To support the English Department’s teaching to the Upper Sixth of Geoffrey Chaucer’s “The Wife of Bath’s Prologue and Tale”, we were honoured to welcome Professor Helen Cooper, the pre-eminent scholar in the field, to Mill Hill School this Thursday in order to deliver a lecture on the text, followed by an informal question and answer session.

Prof. Cooper has contributed in so many ways to the study of Medieval Literature. She began her academic career by reading for her undergraduate and doctoral degrees at New Hall, now Murray Edwards College, University of Cambridge. She was later appointed the first female Fellow of University College, University of Oxford where she also rose to become Chair of its Faculty of English. Prof. Cooper then returned to Cambridge where she accepted a Professorship in Medieval and Renaissance Literature. Now a Professor Emeritus and a Life Fellow of Magdalene College, University of Cambridge, she has also been awarded a Fellowship of the British Academy.

Prof. Cooper has published two highly influential books on “The Canterbury Tales”, which are both compulsory reading for anyone aspiring to study English Literature at university level. They are entitled “The Structure of The Canterbury Tales” and “Oxford Guides to Chaucer: The Canterbury Tales”.

During the lecture, Prof.
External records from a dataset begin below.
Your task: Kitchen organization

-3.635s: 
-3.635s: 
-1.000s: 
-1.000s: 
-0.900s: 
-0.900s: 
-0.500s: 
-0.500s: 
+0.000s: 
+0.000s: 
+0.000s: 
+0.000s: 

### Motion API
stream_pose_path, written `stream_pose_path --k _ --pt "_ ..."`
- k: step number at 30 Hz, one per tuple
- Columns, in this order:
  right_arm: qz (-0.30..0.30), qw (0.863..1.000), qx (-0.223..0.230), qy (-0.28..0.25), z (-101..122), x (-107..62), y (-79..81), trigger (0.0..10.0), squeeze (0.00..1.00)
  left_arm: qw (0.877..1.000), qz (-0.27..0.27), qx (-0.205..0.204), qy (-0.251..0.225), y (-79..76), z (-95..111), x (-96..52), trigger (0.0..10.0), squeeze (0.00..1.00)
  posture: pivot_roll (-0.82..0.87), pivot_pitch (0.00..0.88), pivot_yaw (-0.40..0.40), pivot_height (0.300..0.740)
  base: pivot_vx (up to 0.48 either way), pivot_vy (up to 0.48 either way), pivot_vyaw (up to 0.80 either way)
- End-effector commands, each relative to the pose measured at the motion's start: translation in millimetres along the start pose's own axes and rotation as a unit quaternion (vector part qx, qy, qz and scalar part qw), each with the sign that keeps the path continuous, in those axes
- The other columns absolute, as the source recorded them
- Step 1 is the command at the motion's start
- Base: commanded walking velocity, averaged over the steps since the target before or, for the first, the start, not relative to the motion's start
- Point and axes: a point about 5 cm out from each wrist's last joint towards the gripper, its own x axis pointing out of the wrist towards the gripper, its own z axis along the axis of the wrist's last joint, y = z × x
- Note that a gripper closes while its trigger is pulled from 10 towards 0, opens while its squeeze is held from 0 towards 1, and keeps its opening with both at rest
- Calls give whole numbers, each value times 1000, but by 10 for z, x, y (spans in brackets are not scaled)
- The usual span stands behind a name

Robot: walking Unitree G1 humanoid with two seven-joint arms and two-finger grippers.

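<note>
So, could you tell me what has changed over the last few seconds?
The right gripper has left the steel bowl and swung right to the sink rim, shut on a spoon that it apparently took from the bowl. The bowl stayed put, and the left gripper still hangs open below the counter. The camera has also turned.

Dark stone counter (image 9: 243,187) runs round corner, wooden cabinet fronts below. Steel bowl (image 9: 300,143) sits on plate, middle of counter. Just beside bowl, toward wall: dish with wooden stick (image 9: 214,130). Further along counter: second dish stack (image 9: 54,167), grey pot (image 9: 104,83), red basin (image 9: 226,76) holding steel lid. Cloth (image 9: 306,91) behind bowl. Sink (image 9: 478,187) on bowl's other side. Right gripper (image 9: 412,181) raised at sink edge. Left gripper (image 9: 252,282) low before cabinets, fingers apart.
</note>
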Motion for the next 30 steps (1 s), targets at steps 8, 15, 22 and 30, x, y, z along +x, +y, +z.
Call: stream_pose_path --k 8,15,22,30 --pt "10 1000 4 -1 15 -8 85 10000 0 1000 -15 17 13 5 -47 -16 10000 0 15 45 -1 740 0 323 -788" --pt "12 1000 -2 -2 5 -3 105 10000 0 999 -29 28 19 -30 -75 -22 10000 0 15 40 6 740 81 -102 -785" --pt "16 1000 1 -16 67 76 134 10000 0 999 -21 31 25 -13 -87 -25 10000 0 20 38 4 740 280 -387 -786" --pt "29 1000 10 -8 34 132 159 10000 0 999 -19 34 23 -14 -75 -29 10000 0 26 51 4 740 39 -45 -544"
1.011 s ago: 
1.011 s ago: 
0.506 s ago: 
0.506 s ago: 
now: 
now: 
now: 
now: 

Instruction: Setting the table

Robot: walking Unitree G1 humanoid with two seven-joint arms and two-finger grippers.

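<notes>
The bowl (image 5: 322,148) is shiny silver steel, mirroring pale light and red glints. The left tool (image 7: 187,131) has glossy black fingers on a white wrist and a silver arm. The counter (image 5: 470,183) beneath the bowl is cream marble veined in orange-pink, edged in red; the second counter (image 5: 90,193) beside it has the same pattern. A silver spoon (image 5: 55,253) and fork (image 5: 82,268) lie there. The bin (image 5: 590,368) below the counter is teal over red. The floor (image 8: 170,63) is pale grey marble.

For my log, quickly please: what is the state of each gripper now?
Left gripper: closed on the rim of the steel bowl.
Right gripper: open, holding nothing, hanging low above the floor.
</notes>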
Cooper discussed the character of the Wife of Bath and her tale from Chaucer’s magnum opus: “The Canterbury Tales”. Topics she addressed included anti-feminism, Chaucer and the French tradition, the marriage group theory within “The Canterbury Tales”, medieval ecclesiastical beliefs, the relationship between the teller and the tale as well as some of the apparent inconsistencies about the concerns of the wife’s prologue with those in the tale itself.

It was a real pleasure to see the pupils so enthusiastic about Prof. Cooper and to hear them ask such intelligent questions afterwards. We are sure that the event will help them immensely as they prepare to sit their final public examinations for the A-Level in English Literature.